Seventy years ago this October, a group of athletes from New York City drove upstate to cross the border into Toronto. The occasion: the first-ever regular season game in the Basketball Association of America, the short-lived precursor to the NBA.

En route to Toronto, the first squad of the New York Knickerbockers was stopped at the border by a skeptical customs inspector. Who were these self-proclaimed professional athletes with names like Schectman, Kaplowitz, Hertzberg and Militzok? He’d heard of the New York Rangers, but not the Knicks.

“I don’t imagine you’ll find many people up this way who’ll understand your game, or have an interest in it,” said the patrolman.

He was right, to a point.

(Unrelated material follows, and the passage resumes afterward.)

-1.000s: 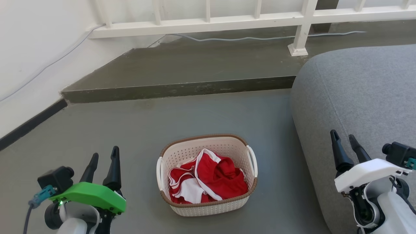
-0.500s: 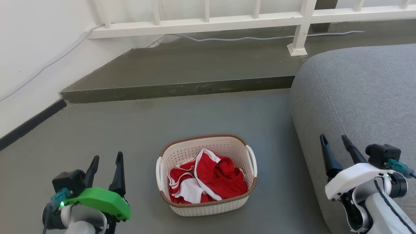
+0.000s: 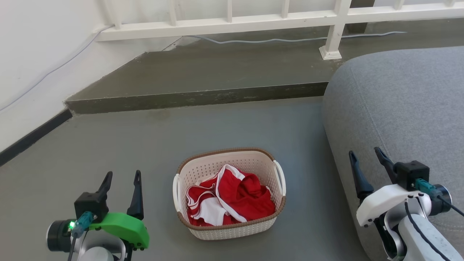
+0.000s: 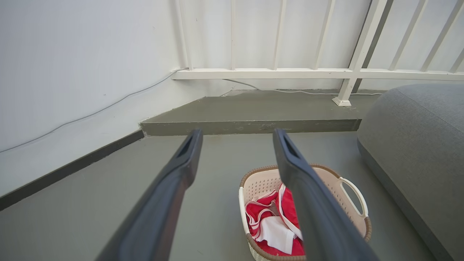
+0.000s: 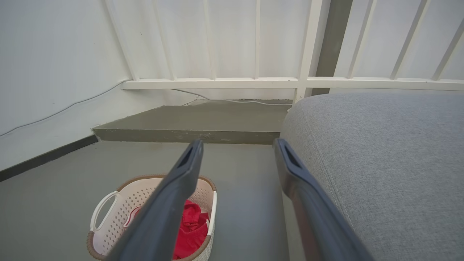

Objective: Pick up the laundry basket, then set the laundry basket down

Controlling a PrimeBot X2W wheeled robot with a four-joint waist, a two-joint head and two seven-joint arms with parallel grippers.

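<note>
Laundry basket (image 3: 232, 231) sits on the floor (image 3: 253, 123), red clothes (image 3: 243, 195) inside. Your left end effector (image 3: 123, 174) and right end effector (image 3: 364, 151) flank it, both released and empty.

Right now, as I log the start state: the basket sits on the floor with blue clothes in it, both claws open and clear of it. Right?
Not quite: the clothes are red and white, not blue, as the head view shows. The rest holds: the basket sits on the floor, and the left claw and right claw are open and clear of it.
</note>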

The Toronto Huskies would fold after one season. (Other original BAA teams included the Providence Steamrollers, the Pittsburgh Ironmen and the Chicago Stag.) But he was wrong about the Knicks. Today, the only other NBA team still playing in the same city with the same name is the Boston Celtics.

In an era of flat-footed set shots and no 24-second clock, the Knicks won a squeaker in Toronto, 68-66. Ossie Schectman scored the franchise’s first two points. Fifty years after that season opener, the NBA marked the anniversary by scheduling its 1996-’97 opener on November 1 in Toronto. Allan Houston scored 28 points to lead the Knicks over the Raptors.